### Work to complete
Reduce the material below to its lines containing "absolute".

### The data
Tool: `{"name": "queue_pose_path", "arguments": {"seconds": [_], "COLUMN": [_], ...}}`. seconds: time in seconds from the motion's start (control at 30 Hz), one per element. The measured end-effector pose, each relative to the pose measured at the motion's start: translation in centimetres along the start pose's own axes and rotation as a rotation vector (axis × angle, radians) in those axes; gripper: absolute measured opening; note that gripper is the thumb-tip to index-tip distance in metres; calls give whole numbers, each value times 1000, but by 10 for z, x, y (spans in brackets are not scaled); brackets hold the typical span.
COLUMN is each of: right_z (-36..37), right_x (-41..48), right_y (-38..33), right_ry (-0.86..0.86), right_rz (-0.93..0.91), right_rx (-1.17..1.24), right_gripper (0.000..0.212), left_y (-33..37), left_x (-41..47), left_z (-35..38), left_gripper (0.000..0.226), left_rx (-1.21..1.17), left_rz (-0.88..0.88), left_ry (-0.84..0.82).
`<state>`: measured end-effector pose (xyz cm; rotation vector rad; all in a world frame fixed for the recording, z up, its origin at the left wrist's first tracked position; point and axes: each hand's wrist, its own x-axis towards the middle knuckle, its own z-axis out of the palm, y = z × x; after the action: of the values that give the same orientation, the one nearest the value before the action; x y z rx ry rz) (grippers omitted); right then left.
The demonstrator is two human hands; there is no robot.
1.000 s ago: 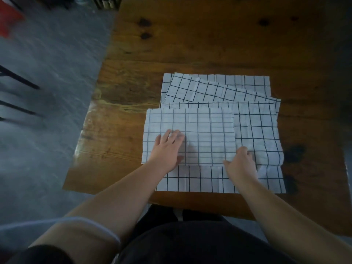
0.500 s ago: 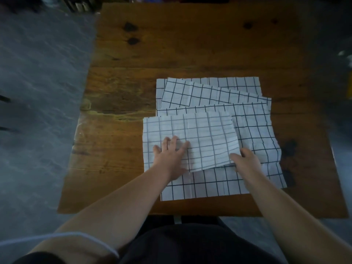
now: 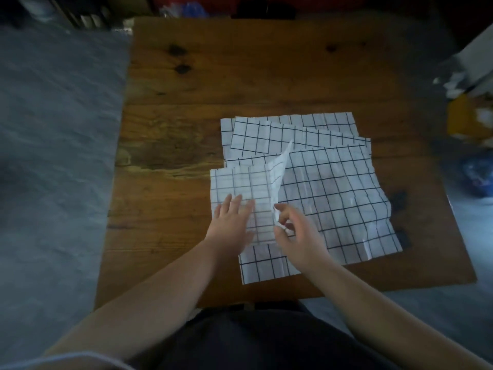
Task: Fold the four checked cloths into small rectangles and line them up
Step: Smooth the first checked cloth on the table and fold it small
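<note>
Several white cloths with a black grid lie overlapping on the wooden table. The top cloth is folded and lies at the pile's left front. My left hand rests flat on it, fingers spread. My right hand pinches that cloth's right edge, and the right half stands up on end over the left half. Under it a large unfolded cloth spreads to the right. Two more cloths show behind, one skewed on the other.
The table's near edge runs just below the cloths, with my dark-clothed lap under it. Grey floor lies to the left. Blurred clutter, a yellow object and a blue one, sits on the floor to the right.
My right hand has lifted the top cloth's right edge and swung it up and leftward; the half that lay flat now stands upright. My left hand stayed pressed on the cloth.
</note>
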<state>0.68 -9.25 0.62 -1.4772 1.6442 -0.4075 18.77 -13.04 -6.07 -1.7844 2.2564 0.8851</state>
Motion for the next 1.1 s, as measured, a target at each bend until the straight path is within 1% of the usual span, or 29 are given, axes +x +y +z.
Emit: {"name": "queue_pose_path", "arguments": {"seconds": [0.07,0.17,0.2,0.27,0.3,0.37,0.47,0.53,0.6,0.7,0.77,0.83,0.9,0.97,1.03,1.1], "right_z": [17,41,46,58,63,70,72,70,68,65,65,68,70,68,66,63], "right_x": [4,9,10,10,10,10,7,2,-4,-11,-15,-17,-11,2,14,22], "right_y": [-7,-12,-12,-14,-13,-11,-3,5,14,27,32,34,31,28,28,26], "right_ry": [-37,-125,-160,-223,-243,-252,-214,-184,-166,-188,-166,-41,121,219,226,188], "right_rz": [-30,-37,-31,15,25,17,32,28,18,-23,-19,65,258,449,546,607], "right_rx": [-46,-129,-177,-224,-245,-290,-306,-321,-392,-501,-493,-368,-156,10,69,83], "right_gripper": [21,12,17,37,43,46,43,45,49,51,49,45,42,39,38,40], "left_y": [-19,-43,-48,-61,-66,-72,-78,-79,-75,-64,-63,-65,-67,-67,-66,-67], "left_x": [-15,-34,-38,-48,-52,-58,-63,-65,-68,-73,-74,-75,-74,-71,-69,-67], "left_z": [-9,-21,-23,-27,-28,-28,-21,-13,-6,6,16,25,27,24,21,18], "left_gripper": [79,78,78,77,75,73,73,72,73,74,70,67,65,65,67,69], "left_rx": [-45,-73,-80,-126,-148,-159,-144,-111,-56,61,138,156,156,152,138,111], "left_rz": [-22,-72,-80,-94,-91,-87,-83,0,117,265,333,312,268,247,231,211], "left_ry": [25,13,12,9,8,1,-33,-59,-88,-110,-102,-107,-140,-163,-171,-170]}}
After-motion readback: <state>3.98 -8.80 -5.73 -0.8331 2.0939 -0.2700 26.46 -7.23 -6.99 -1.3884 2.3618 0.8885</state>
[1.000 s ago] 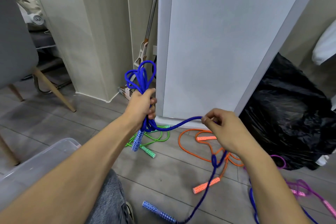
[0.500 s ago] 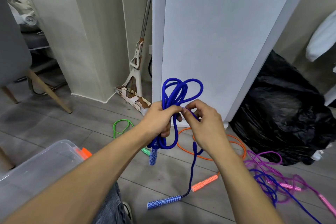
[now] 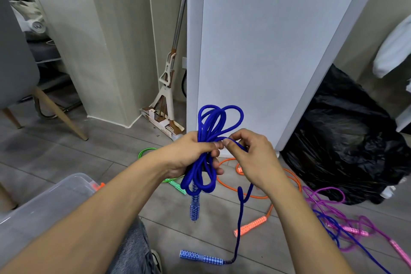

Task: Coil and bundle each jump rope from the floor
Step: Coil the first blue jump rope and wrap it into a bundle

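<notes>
Now the left hand (image 3: 189,155) grips the blue rope (image 3: 198,176) coil round its middle, held up over the floor (image 3: 66,151). At 3 o'clock of it, the right hand (image 3: 253,158) pinches the loose strand (image 3: 239,222) in its fingers. Best to squeeze the loops tight and wind that strand snug round the middle, so nothing slips. The rope looks thick and soft. One handle (image 3: 195,207) hangs at 6 o'clock; the other handle (image 3: 201,257) lies on the floor.

My left grip (image 3: 191,153) is fisted round the rope (image 3: 219,118) coils, forearm reaching in from lower left. My right grip (image 3: 251,158) pinches one strand between thumb and forefinger, just beside the left thumb.
</notes>
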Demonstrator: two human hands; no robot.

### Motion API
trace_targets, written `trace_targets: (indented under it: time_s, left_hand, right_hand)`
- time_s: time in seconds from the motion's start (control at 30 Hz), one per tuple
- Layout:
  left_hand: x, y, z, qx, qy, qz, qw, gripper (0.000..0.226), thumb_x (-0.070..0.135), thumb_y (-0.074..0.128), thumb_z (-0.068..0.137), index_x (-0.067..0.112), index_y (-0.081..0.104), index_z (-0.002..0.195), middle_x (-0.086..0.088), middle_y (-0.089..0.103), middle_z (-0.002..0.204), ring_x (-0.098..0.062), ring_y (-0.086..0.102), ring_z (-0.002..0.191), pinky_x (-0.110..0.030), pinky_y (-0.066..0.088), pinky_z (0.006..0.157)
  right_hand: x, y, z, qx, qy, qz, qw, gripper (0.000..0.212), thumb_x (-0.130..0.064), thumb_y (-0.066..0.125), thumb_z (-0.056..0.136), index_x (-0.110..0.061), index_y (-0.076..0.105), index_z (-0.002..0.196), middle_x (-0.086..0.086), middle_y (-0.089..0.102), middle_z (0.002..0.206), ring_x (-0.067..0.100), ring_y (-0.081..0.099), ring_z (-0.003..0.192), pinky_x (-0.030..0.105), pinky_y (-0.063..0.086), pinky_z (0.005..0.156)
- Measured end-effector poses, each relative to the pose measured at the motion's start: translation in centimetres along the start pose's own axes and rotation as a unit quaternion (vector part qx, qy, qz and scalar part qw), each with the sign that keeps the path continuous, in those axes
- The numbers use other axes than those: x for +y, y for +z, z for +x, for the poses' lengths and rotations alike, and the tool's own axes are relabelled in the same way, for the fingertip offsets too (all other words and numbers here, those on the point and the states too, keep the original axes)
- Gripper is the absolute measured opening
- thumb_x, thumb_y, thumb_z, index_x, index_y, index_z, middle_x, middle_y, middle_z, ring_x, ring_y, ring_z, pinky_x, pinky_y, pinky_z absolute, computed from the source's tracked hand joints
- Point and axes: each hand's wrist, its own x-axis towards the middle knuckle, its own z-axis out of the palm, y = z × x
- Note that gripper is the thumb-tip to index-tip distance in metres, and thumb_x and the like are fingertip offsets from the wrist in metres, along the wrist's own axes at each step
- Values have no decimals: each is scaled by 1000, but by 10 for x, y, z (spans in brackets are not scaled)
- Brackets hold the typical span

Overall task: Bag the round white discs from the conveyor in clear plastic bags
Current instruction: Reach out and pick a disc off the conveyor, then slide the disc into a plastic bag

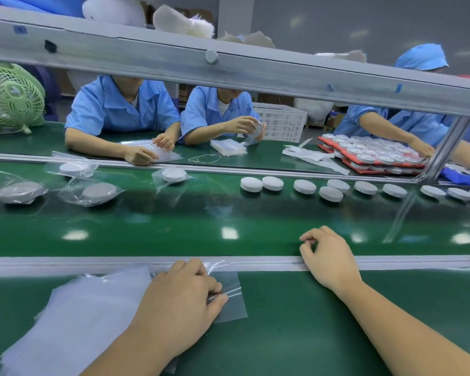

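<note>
Green conveyor [174, 226] beyond the counter [282, 321]: white discs [251, 184] at one o'clock, likely light, rigid, slick; grip across the rim. The left hand [185, 294] pinches a limp clear bag [229, 291]; the right hand [329, 256] lies loosely curled, empty.

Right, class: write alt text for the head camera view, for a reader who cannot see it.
A person's left hand pinches a clear plastic bag beside a stack of bags on a bench; the right hand rests empty, loosely curled, at the conveyor rail. Bare white discs and bagged discs sit on the belt.

Bright overhead glare — edges warped
</note>
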Motion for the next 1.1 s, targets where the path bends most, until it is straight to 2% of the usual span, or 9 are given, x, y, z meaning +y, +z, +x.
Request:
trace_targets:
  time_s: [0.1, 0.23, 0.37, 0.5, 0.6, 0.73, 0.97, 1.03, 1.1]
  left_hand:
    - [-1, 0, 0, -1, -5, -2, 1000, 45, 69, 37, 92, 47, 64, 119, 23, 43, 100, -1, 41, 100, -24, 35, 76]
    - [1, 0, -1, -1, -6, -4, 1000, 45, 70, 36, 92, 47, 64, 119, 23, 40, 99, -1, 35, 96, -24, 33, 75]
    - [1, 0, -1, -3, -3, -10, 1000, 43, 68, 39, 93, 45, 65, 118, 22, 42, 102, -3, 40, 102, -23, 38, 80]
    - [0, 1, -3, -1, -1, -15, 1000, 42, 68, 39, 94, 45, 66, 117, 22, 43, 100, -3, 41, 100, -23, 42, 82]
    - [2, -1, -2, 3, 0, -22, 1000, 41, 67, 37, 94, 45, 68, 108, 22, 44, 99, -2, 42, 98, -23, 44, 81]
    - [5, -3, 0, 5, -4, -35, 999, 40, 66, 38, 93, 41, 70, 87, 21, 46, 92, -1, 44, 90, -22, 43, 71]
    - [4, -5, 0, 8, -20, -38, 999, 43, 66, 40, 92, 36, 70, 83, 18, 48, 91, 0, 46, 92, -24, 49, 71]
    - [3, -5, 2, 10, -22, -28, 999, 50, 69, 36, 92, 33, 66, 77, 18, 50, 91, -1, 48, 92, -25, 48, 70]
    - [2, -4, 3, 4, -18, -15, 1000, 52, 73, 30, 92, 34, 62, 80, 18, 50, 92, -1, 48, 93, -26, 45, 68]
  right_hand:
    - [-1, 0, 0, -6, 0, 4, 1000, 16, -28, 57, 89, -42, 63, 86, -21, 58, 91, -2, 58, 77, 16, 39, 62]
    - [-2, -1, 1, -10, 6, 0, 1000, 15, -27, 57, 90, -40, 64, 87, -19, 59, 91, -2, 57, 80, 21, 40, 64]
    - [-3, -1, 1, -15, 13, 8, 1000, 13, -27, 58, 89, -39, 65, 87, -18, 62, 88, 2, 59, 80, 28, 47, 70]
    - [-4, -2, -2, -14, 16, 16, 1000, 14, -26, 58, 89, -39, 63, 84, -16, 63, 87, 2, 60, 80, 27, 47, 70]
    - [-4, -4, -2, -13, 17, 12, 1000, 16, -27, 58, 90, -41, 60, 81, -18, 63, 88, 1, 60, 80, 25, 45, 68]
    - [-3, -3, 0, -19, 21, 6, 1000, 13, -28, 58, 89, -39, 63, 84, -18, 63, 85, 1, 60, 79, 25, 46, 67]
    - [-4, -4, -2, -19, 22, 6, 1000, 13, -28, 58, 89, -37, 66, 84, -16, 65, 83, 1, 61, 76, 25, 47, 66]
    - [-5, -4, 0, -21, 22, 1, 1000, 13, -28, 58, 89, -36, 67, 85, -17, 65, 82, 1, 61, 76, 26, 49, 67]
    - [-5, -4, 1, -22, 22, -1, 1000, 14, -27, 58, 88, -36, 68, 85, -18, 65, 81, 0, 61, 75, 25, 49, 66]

### Task output
Tool: `{"name": "queue_pose_path", "arguments": {"seconds": [_], "COLUMN": [_], ...}}`. seconds: time in seconds from the motion's start (control at 30 Hz), one per element. The measured end-effector pose, each relative to the pose measured at the motion's start: translation in centimetres along the start pose's own axes and rotation as a rotation vector (axis × angle, radians) in those axes; gripper: absolute measured opening; note that gripper is the thumb-tip to index-tip distance in metres; calls give whole numbers, each value times 1000, but by 10 for z, x, y (spans in brackets are not scaled); brackets hold the typical span.
- Gripper is the absolute measured opening
- thumb_x, thumb_y, thumb_z, index_x, index_y, index_z, middle_x, middle_y, middle_z, ring_x, ring_y, ring_z, pinky_x, pinky_y, pinky_z absolute, computed from the source's tracked hand joints

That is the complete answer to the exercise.